Transcript



Narrator: Risk Factors and Splenomegaly in Myelofibrosis (MF)
Jakafi is indicated for treatment of patients with intermediate or high-risk myelofibrosis (MF), including primary MF, post–polycythemia vera MF and post–essential thrombocythemia MF.
Important Safety Information is discussed later in this video.
Dr Grad: Hi. I’m Dr Gary Grad, a hematologist-oncologist in private practice in the Chicago area. Patients with myeloproliferative neoplasms, or MPNs, form an important part of my practice, and I’m happy to be able to talk to you today about risk factors and splenomegaly in patients with MF.
Narrator: This promotional presentation is being sponsored by Incyte Corporation.
The speaker is presenting on behalf of, and is being compensated by, Incyte Corporation.

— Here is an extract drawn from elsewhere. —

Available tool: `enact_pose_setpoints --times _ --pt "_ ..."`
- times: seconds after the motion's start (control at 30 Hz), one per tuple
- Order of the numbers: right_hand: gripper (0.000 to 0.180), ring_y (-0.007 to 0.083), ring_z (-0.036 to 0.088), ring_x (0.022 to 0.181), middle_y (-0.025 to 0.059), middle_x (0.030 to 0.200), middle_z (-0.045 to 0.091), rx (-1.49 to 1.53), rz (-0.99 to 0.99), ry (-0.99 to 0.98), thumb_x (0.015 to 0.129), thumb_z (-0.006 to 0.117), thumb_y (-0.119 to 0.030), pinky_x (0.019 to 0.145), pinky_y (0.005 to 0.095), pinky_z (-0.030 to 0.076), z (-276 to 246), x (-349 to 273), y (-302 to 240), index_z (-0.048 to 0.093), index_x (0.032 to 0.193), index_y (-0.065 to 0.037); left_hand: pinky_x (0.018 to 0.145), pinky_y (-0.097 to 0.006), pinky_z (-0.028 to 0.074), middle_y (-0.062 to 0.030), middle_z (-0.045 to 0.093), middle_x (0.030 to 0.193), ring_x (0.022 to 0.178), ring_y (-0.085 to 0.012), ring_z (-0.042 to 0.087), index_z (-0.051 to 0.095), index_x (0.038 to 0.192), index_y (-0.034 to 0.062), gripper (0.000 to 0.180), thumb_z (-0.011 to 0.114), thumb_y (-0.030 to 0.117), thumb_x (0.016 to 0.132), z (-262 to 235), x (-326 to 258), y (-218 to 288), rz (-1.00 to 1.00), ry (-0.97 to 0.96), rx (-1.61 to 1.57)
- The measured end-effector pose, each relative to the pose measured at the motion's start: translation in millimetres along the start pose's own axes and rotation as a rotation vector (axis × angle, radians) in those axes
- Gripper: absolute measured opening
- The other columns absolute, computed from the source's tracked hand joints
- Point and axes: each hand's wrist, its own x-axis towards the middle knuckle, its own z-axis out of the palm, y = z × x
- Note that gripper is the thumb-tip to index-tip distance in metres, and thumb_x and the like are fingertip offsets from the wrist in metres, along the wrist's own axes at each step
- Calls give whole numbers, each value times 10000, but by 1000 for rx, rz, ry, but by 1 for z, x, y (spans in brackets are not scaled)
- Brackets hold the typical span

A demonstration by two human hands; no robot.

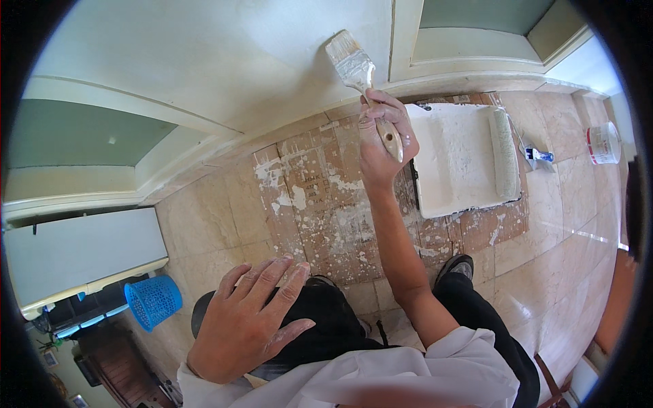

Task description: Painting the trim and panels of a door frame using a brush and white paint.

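1. The right hand (375,155) gripped a flat, paint-crusted, pale-handled brush (356,66) at twelve o'clock.
2. The paint-smeared left hand (248,319) was spread wide at seven.
3. A rectangular tray (424,207) of white paint (450,160) and a nubbly roller (504,153) lay at two.

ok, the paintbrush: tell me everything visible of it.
The paintbrush is flat and wide, with pale bristles, a paint-smeared, metal-looking band and a light, wood-like handle with a hole near its end. The right hand grips the handle. The bristles point up and left in the picture, toward the white panel; whether they touch it is unclear.
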Motion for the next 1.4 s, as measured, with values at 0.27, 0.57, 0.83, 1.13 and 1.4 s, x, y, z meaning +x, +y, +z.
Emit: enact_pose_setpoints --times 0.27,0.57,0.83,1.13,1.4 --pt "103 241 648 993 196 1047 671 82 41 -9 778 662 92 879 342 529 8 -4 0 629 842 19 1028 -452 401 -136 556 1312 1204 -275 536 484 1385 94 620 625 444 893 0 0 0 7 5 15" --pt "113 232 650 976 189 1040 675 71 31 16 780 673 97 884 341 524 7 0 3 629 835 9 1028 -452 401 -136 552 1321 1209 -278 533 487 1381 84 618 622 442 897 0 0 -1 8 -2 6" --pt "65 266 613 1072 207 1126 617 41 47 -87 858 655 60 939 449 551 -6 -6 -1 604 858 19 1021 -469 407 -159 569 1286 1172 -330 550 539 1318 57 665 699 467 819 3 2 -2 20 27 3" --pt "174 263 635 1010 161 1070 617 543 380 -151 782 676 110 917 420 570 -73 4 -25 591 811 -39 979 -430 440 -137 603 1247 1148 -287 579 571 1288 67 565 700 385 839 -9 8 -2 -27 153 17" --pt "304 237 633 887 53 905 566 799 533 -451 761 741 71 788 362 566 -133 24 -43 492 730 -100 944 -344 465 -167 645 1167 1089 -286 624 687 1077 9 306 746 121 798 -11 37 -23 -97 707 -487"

Dr Grad: As you may know, there are prognostic scoring systems for patients with MF that use risk factors to generate a score that can then be used to classify disease as low, intermediate or high risk.
Some practitioners use these systems regularly, but some choose instead to use direct clinical assessment.

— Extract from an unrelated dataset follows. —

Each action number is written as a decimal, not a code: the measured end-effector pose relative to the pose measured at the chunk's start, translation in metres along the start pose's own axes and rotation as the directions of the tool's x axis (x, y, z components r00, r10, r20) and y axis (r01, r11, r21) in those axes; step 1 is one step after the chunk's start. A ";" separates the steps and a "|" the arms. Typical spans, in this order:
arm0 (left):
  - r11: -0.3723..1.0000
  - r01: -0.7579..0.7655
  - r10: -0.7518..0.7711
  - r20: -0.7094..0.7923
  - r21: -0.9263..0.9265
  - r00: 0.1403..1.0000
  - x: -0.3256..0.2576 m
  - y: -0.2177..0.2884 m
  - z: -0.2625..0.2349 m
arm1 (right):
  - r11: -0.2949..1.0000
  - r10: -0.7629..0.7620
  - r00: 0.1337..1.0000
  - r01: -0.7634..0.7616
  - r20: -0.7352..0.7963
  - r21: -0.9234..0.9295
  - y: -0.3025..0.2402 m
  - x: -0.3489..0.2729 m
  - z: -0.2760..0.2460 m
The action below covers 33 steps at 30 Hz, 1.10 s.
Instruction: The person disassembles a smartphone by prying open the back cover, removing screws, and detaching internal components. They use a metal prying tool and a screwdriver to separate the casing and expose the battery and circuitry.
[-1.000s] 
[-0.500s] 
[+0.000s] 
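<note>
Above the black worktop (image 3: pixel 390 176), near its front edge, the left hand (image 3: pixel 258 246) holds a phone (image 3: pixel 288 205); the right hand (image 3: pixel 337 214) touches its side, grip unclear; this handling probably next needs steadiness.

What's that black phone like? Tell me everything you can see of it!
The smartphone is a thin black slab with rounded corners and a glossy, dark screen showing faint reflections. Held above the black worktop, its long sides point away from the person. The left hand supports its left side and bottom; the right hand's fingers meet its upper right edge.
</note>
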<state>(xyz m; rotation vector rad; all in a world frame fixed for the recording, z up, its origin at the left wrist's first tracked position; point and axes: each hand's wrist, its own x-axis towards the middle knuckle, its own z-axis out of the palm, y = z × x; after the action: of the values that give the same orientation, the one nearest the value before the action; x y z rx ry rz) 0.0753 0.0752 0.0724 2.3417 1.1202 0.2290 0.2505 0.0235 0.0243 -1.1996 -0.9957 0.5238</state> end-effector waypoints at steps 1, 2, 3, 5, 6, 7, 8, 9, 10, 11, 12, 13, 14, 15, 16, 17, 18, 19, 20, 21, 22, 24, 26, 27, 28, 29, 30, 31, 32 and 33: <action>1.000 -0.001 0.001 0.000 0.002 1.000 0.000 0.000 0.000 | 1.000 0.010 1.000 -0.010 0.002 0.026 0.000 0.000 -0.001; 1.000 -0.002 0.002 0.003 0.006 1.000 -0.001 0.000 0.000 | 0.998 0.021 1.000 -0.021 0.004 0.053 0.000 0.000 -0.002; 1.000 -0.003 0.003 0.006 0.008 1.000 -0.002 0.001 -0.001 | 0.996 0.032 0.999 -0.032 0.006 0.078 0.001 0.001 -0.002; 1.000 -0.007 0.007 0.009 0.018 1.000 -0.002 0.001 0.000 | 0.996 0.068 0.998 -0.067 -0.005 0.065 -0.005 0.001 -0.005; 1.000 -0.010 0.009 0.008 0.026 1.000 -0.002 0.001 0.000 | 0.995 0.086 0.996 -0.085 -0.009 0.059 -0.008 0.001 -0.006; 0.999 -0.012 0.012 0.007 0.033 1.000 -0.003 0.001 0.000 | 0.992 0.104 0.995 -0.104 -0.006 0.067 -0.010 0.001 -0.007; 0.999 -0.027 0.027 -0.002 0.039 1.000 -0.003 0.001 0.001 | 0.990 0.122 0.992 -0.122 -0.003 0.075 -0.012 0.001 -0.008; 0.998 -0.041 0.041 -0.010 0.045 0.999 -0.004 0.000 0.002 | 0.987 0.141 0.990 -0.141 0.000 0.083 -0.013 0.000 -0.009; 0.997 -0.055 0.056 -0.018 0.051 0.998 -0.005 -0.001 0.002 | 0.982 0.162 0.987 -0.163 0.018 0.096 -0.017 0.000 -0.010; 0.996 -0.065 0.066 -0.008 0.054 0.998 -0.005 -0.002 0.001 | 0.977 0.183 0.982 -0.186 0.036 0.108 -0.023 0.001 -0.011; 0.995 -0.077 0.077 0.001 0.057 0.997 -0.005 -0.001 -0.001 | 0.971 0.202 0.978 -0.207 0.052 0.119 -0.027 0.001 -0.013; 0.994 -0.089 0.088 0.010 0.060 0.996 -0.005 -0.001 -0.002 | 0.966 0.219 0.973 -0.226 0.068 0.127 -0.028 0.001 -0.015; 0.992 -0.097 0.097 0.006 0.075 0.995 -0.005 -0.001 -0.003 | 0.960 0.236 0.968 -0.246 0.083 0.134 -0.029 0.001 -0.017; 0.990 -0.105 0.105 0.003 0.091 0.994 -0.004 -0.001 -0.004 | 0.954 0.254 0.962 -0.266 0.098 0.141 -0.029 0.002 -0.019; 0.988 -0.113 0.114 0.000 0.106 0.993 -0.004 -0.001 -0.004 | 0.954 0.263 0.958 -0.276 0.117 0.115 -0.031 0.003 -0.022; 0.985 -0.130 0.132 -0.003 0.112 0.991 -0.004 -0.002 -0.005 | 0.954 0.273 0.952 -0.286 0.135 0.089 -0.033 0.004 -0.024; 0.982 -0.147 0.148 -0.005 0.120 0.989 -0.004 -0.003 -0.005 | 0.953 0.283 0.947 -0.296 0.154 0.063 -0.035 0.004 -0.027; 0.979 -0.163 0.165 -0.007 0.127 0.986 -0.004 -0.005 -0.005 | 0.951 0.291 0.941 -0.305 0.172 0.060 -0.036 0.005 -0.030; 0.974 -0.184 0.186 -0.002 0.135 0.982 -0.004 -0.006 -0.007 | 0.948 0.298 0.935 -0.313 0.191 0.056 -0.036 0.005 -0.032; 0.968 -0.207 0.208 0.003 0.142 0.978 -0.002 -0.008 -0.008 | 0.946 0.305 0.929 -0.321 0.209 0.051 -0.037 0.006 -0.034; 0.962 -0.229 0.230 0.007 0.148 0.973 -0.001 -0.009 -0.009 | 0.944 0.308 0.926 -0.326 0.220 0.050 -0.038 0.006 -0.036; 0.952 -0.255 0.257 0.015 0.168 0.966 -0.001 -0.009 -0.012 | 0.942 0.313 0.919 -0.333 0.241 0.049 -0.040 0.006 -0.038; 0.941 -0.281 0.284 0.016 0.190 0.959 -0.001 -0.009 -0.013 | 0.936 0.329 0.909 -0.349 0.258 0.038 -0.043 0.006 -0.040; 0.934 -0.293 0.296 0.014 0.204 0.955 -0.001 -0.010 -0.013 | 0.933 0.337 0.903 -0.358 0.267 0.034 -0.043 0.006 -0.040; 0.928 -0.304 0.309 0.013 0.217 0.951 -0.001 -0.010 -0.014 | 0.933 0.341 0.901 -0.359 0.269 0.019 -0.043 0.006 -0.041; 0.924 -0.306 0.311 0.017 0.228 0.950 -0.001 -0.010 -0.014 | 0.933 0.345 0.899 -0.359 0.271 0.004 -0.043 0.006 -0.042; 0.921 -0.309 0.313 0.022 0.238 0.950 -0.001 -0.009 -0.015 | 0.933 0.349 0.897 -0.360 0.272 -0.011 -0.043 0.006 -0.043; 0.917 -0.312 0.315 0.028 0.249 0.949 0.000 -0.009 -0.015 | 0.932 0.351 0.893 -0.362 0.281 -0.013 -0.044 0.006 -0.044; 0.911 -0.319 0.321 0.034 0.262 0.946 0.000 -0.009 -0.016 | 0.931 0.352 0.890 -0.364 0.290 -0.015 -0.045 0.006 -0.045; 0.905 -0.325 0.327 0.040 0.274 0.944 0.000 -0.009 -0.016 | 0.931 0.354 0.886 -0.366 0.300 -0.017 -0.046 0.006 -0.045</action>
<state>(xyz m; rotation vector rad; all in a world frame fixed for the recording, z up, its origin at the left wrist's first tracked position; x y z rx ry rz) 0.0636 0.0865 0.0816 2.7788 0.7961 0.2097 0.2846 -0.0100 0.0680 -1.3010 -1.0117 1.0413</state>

Of interest, the 8 risk factors from the Dynamic International Prognostic Scoring System Plus tool, or DIPSS Plus, may provide insight even without generating a formal score.
Based on the DIPSS Plus scoring system, if any one of the 8 risk factors is present in a patient with MF, this patient is already intermediate risk. Presence of any additional risk factors may raise the patient’s risk level to high risk.

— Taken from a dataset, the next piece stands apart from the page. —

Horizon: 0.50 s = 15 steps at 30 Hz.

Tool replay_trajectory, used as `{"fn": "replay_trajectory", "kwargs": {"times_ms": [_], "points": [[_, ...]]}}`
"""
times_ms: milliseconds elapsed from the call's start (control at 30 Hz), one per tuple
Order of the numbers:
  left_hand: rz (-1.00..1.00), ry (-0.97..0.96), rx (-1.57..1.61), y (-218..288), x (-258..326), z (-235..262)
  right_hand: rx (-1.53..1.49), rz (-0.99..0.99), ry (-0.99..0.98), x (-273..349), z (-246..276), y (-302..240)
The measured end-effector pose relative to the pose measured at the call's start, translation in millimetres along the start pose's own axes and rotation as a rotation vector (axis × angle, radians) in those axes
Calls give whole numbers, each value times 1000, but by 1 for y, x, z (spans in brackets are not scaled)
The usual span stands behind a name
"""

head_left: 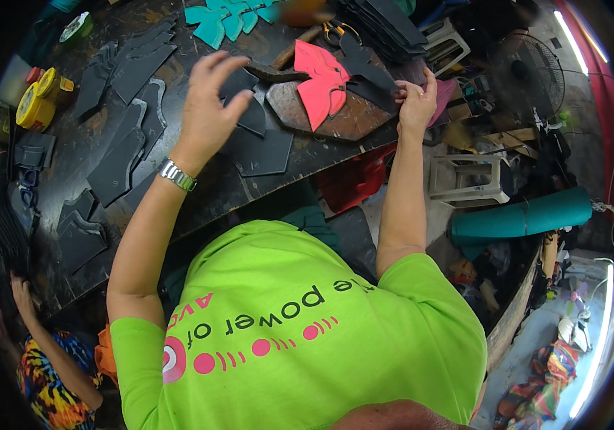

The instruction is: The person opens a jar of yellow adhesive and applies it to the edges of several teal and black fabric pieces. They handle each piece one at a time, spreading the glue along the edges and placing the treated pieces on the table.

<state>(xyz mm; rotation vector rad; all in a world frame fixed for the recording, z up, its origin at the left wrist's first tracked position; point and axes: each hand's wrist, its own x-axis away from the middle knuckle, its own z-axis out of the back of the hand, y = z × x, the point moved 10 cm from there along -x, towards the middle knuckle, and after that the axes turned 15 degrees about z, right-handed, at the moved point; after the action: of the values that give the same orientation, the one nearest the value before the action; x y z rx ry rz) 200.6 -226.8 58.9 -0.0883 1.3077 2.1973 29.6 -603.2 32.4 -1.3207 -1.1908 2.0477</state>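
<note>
My left hand (210, 104) hovers with its fingers spread, holding nothing, above black cut pieces. A curved dark strip (276, 73) reaches from beside its fingers toward a small stack of pink cut pieces (321, 82). These pink pieces lie on a worn wooden board (343, 122) at the table's near edge. To their right is a black cut piece (375, 80) with winglike lobes. My right hand (419, 100) has its thumb and bent fingers closed at this piece's right edge, one finger raised. Flat black panels (260, 152) lie below my left hand.
Several black panels (117, 161) cover the dark table (196, 197) on the left, near yellow tubs (37, 104). Teal pieces (232, 18) and orange-handled scissors (341, 32) lie at the back. Another person's arm (60, 358) is at lower left. White stools (468, 179) and a teal roll (522, 222) stand right.
</note>
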Motion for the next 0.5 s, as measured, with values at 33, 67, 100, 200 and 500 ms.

Constitutional symptoms are weight loss greater than 10% of the baseline value in the year preceding primary MF diagnosis and/or unexplained fever or excessive sweats persisting for more than 1 month.
Note, there are several cytogenetic abnormalities mutations that are included under unfavorable karytotype, as listed on this screen.
In fact, in a study of patients with primary MF, approximately 90%, 375 of 428, of evaluable patients were considered to be intermediate or high risk within 1 year of diagnosis of MF.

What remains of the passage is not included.